TASK INSTRUCTIONS: Please give back the listing below word for word, without the images.
====== DATA EXCERPT
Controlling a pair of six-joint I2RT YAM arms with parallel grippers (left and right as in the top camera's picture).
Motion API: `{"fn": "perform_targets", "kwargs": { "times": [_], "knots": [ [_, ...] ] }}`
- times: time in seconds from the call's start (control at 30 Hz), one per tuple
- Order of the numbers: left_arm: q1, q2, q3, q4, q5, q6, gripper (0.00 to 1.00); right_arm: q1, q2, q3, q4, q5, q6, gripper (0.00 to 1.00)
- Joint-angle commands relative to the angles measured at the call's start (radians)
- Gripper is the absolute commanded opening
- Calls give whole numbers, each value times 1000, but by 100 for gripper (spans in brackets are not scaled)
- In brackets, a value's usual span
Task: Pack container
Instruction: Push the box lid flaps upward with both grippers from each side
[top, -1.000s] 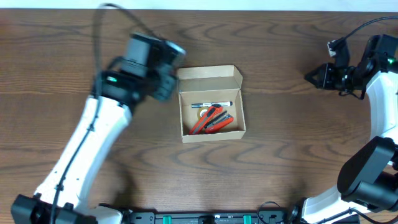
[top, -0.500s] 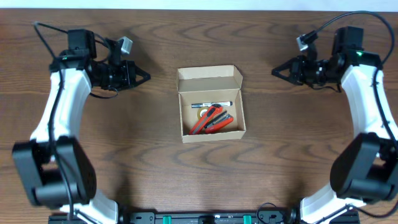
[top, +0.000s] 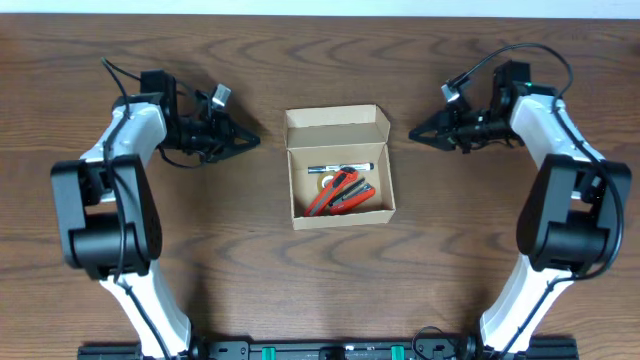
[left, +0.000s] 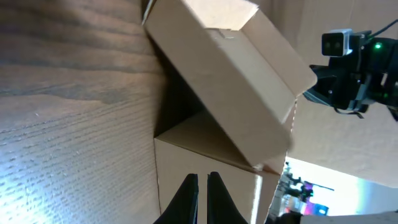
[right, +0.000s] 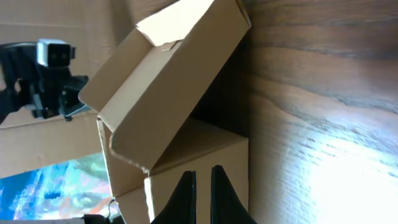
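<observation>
Overhead: container (top: 335, 153) centred on the surface (top: 200, 260), lid flap (top: 336, 120) standing open.
Left hand (top: 254, 141): fingers pressed together, empty, near the container's left wall.
Right hand (top: 412, 134): likewise, on the right side.
Risk: uneven pushes could skid the container instead of folding its lid.

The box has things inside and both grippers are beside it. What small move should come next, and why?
Probably bring the left gripper and right gripper inward to the flap lid. The container already holds a marker and red items, its lid is open, and both grippers flank it, shut and empty.
</observation>
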Motion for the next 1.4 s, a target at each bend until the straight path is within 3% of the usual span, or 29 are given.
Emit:
{"fn": "perform_targets", "kwargs": {
  "times": [0.0,0.7,1.13,1.37],
  "knots": [
    [1,43,6,10,59,-2,6,22,41,12,23,-76,10,1],
    [-19,143,6,106,106,-31,6,40,160,12,114,-152,33,1],
    [-95,169,6,388,142,-304,6,76,187,12,221,-184,119,1],
    [-107,184,6,403,145,-318,6,81,194,12,228,-172,126,1]
  ]
}}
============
RESPONSE BOX:
Controlling a pair of six-joint I2RT YAM arms with parallel grippers (left and right as in the top camera's picture).
Motion API: `{"fn": "perform_targets", "kwargs": { "times": [_], "knots": [ [_, ...] ] }}`
- times: time in seconds from the call's start (control at 30 Hz), one per tuple
- Order of the numbers: left_arm: q1, q2, q3, q4, q5, q6, gripper (0.00 to 1.00); right_arm: q1, q2, q3, q4, q5, q6, gripper (0.00 to 1.00)
- Joint-angle commands relative to the angles measured at the call's start (radians)
- Gripper is the absolute commanded opening
- Calls give whole numbers, each value times 1000, but by 100 for gripper (spans in brackets are not scaled)
- In brackets, a value's usual span
Task: Pack container
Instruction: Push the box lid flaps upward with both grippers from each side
[top, -1.000s] 
[top, -0.500s] 
[top, +0.000s] 
[left, +0.000s] 
[right, +0.000s] 
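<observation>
Overhead: container (top: 335, 153) centred on the surface (top: 200, 260), lid flap (top: 336, 120) standing open.
Left hand (top: 254, 141): fingers pressed together, empty, near the container's left wall.
Right hand (top: 412, 134): likewise, on the right side.
Risk: uneven pushes could skid the container instead of folding its lid.

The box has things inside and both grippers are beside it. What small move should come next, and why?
Probably bring the left gripper and right gripper inward to the flap lid. The container already holds a marker and red items, its lid is open, and both grippers flank it, shut and empty.
</observation>
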Motion for the next 1.4 s, a target at each bend until the straight path is within 3% of the usual span, or 29 are given.
Emit:
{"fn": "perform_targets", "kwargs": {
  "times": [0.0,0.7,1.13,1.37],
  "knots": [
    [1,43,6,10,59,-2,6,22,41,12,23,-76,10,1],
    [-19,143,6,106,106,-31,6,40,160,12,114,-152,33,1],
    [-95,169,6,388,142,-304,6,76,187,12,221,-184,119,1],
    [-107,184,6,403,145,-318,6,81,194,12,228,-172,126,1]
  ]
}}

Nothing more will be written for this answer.